**DATA LISTING**
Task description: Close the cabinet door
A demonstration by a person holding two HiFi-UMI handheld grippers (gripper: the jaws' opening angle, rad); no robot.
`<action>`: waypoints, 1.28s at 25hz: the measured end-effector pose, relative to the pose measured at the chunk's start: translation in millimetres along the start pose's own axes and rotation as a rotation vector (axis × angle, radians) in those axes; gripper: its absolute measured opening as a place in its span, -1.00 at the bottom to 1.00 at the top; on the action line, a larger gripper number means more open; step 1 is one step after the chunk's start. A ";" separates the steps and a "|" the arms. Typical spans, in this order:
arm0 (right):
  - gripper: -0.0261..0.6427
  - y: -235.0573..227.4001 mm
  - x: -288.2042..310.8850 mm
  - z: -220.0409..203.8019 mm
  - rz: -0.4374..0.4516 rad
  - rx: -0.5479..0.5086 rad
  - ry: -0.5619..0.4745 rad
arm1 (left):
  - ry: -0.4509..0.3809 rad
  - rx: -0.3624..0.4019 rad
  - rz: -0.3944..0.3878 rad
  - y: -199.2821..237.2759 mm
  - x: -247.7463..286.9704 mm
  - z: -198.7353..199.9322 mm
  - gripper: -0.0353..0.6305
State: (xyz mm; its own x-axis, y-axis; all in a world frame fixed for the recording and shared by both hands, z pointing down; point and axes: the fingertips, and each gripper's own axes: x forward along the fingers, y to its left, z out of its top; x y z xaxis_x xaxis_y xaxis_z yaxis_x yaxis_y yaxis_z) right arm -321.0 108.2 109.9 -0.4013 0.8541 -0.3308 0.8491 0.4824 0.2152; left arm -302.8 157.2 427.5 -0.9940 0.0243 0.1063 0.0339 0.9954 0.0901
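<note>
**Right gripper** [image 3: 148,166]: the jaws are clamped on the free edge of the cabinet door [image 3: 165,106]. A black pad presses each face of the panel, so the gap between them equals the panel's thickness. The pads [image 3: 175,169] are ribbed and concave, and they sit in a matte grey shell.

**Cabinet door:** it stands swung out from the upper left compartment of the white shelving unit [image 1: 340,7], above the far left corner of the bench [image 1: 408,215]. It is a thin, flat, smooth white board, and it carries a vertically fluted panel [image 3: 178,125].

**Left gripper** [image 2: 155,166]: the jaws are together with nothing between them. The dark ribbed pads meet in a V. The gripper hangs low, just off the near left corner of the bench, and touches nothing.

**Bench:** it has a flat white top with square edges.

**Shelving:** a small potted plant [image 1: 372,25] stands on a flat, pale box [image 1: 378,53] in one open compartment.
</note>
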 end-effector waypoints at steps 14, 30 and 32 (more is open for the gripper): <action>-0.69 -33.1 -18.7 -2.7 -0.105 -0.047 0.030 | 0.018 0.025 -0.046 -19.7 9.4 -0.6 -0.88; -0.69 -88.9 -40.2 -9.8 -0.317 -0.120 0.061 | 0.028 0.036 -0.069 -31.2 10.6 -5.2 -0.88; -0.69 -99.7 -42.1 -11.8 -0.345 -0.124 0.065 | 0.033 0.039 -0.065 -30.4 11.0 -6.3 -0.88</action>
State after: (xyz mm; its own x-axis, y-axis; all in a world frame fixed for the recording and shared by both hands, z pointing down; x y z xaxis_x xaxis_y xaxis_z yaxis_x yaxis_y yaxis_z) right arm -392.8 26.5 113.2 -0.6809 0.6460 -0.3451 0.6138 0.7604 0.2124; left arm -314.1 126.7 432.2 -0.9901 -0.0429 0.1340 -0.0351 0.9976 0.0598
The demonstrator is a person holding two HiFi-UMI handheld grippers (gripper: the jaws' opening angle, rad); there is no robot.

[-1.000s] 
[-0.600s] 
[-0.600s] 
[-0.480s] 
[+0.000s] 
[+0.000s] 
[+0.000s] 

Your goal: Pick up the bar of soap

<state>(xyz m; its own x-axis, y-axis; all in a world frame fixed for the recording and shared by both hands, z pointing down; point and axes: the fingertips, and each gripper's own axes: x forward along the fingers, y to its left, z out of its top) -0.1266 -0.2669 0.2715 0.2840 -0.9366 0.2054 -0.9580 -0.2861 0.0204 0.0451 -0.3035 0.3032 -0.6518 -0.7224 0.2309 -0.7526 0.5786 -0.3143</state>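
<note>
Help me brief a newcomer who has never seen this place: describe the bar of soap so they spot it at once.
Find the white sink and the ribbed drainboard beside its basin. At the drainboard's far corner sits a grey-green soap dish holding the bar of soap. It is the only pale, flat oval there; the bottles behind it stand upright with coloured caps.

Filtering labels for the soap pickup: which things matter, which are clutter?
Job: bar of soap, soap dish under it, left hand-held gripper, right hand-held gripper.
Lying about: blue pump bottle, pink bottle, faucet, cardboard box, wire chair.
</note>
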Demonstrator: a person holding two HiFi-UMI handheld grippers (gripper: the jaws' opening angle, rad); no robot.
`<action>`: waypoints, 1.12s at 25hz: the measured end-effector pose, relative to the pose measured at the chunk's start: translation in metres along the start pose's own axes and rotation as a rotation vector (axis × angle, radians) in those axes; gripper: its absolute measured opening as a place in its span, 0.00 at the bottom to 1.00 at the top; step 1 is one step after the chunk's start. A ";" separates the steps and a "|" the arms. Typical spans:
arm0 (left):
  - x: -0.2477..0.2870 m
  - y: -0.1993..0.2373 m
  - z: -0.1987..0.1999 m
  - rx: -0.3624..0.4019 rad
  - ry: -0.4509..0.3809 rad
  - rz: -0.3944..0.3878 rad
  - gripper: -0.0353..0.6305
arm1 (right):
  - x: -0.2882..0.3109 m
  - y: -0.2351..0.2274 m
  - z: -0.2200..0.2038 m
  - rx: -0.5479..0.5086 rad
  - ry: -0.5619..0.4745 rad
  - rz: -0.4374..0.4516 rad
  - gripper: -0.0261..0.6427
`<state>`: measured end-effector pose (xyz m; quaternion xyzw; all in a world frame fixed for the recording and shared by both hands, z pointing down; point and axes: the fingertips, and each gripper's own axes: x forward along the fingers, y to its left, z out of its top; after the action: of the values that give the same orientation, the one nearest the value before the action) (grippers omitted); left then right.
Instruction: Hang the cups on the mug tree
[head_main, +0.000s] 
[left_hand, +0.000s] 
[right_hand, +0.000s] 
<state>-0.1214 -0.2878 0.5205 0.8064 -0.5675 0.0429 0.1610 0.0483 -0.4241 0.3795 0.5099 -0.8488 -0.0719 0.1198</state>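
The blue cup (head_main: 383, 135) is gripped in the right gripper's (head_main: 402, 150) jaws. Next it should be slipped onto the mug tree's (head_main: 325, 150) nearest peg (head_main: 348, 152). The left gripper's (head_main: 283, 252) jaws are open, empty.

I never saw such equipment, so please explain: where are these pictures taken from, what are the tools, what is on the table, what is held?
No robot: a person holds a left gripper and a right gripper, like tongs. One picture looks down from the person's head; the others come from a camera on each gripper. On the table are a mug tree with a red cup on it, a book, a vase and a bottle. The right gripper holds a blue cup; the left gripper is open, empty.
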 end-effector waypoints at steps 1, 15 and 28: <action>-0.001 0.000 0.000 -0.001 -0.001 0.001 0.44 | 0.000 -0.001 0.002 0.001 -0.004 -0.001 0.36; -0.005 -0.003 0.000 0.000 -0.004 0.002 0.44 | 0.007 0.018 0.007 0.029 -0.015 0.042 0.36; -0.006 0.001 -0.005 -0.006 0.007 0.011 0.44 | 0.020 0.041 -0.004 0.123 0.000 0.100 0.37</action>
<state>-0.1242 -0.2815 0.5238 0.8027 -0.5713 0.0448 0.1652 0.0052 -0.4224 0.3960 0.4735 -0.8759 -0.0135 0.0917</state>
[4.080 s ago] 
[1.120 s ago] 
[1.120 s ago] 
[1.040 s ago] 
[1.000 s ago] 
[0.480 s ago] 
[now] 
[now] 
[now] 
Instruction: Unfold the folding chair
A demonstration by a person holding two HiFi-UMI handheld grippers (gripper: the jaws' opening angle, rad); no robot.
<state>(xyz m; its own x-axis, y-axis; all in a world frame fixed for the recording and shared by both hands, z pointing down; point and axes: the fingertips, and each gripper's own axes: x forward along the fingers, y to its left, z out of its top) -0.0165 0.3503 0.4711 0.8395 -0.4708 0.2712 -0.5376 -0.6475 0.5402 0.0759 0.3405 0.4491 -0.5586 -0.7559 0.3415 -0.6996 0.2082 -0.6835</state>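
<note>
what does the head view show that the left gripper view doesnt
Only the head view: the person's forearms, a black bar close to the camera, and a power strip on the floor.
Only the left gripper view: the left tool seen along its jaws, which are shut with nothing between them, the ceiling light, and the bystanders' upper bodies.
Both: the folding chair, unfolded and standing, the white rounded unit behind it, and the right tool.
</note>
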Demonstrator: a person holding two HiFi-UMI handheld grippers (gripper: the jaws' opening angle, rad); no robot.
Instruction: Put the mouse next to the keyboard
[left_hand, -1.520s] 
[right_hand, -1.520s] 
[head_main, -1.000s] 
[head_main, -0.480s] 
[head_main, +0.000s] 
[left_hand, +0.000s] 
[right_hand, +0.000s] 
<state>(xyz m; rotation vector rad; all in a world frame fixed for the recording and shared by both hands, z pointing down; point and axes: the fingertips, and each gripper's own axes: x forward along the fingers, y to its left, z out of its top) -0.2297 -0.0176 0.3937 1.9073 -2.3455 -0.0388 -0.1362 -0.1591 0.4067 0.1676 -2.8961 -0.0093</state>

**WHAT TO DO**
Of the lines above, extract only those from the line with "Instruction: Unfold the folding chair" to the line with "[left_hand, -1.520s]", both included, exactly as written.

**OUTPUT OF THE EXERCISE**
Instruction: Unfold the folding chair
A demonstration by a person holding two HiFi-UMI handheld grippers (gripper: the jaws' opening angle, rad); no robot.
<state>(xyz m; its own x-axis, y-axis; all in a world frame fixed for the recording and shared by both hands, z pointing down; point and axes: the fingertips, and each gripper's own axes: x forward along the fingers, y to its left, z out of its top) -0.0165 0.3503 0.4711 0.8395 -0.4708 0.2712 -0.5376 -0.6475 0.5402 0.0759 0.3405 0.4491 -0.5586 -0.7559 0.3415 -0.6996 0.2082 -0.6835</state>
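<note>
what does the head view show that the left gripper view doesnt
Only the head view: the person's forearms, a black bar close to the camera, and a power strip on the floor.
Only the left gripper view: the left tool seen along its jaws, which are shut with nothing between them, the ceiling light, and the bystanders' upper bodies.
Both: the folding chair, unfolded and standing, the white rounded unit behind it, and the right tool.
</note>
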Demonstrator: a person holding two HiFi-UMI handheld grippers (gripper: the jaws' opening angle, rad); no robot.
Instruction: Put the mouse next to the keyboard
[left_hand, -1.520s] 

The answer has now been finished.